State services, agencies drive entrepreneurs toward success
State Small Business Ombudsman Erik Scheub strives to steer entrepreneurs in the right direction.
“My job is to help entrepreneurs save time and money when interacting with state government agencies,” he said during the Launch NWI event at the Radisson Hotel at Star Plaza. “When you need an answer, you need it now. I work to answer your questions in the most expedited manner whether it’s the best way to contact a particular agency or directing you to available online resources.”
Scheub joined other agency representatives to spotlight what state resources are available to assist small business owners. Additional panel members included: Jacob Schpok, state director of the Indiana Office of Small Business and Entrepreneurship, Lorri Feldt, regional director of the Northwest Indiana Small Business Development Center, and Shane Springer, state director of the Procurement Technical Assistance Center.
The event, hosted by the Crossroads Regional Chamber of Commerce, was sparked by State Rep. Julie Olthoff’s aspiration to showcase government contract opportunities and consulting services available to region entrepreneurs.
“Small businesses and entrepreneurs are the heart of our local chambers and an important part of economic development,” she said. “When you think about government contracts: How much is my time worth? Many felt it was not worth it … years go by and apathy sets in.
“We have a brand new (PTAC) counselor in this corner of the state … it’s a whole new team, whole new day and whole new hope for us.”
Diana Hunter recently joined the state’s PTAC team to help region companies identify, compete for and win government contracts – both state and national – as well as assist with registration and certifications, such as a Women Business Enterprise and Minority Business Enterprise.

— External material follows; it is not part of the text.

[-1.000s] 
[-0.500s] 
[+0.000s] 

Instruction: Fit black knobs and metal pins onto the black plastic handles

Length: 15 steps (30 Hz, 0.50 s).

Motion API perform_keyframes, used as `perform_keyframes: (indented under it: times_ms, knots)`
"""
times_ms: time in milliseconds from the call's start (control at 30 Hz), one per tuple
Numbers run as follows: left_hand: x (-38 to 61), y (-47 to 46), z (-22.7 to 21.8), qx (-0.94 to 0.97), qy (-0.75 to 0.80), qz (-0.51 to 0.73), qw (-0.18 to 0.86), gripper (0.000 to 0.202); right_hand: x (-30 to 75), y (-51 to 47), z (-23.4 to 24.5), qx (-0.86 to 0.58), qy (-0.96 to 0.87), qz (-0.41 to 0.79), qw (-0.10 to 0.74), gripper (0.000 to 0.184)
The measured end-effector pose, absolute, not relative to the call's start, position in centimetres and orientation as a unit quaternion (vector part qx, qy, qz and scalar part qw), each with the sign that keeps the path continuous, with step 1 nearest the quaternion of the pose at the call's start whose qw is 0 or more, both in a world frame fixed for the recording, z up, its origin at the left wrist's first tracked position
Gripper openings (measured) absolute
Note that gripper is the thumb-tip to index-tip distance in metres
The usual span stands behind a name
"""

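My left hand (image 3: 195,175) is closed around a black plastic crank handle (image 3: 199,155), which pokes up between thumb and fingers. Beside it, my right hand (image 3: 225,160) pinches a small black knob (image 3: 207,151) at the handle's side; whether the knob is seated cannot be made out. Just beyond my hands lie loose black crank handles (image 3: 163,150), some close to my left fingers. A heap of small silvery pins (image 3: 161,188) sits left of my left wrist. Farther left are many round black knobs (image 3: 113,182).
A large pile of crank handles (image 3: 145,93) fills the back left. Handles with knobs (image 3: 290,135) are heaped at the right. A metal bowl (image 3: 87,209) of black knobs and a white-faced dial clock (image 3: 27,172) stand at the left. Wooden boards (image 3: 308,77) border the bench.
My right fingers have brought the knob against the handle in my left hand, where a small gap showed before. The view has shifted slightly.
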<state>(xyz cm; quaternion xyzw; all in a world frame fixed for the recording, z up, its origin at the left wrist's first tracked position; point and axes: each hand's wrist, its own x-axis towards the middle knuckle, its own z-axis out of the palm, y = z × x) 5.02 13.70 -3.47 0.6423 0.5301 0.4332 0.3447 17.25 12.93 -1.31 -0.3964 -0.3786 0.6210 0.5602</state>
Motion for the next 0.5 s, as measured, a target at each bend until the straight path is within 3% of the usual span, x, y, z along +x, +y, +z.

“Our core service is education. We help companies work through the certification process and help them find a way to craft their message,” Springer said. “If you are new to government contracting, it can be hard to break into, but that doesn’t mean there is not the potential to put your foot in the door.
“You have to target and not go after everything and spin your wheels. Marketing, marketing, marketing … become a PTAC client. We can help find companies buying what you are selling and walk you through the process. It’s what we do.”
Beyond contracting assistance, no-cost consulting services are available under the OSBE umbrella, including the SBDC network.
“We serve two avenues: the start-up entrepreneur, who is developing an idea into a business, and the small business owner, who is engaged and looking for opportunities to grow,” Feldt said. “We worked with about 400 entrepreneurs in 2015 and also helped them make connections to resources.”
In the future, Launch Indiana will serve as a statewide catalyst to start-ups and innovation, Schpok said.
The program’s efforts will be landing in Northwest Indiana, he said.
“We seek to target high schoolers by connecting with educators to start to engage young entrepreneurs and strive to unearth serial entrepreneurs who can contribute through mentorship,” he said. “We will look at who’s doing what to support innovation for entrepreneurs across the state and help them become more accessible.
“We will take those connections and economic development strategies and lessons learned from other communities and spotlight their best practices. You will be hearing more about it.”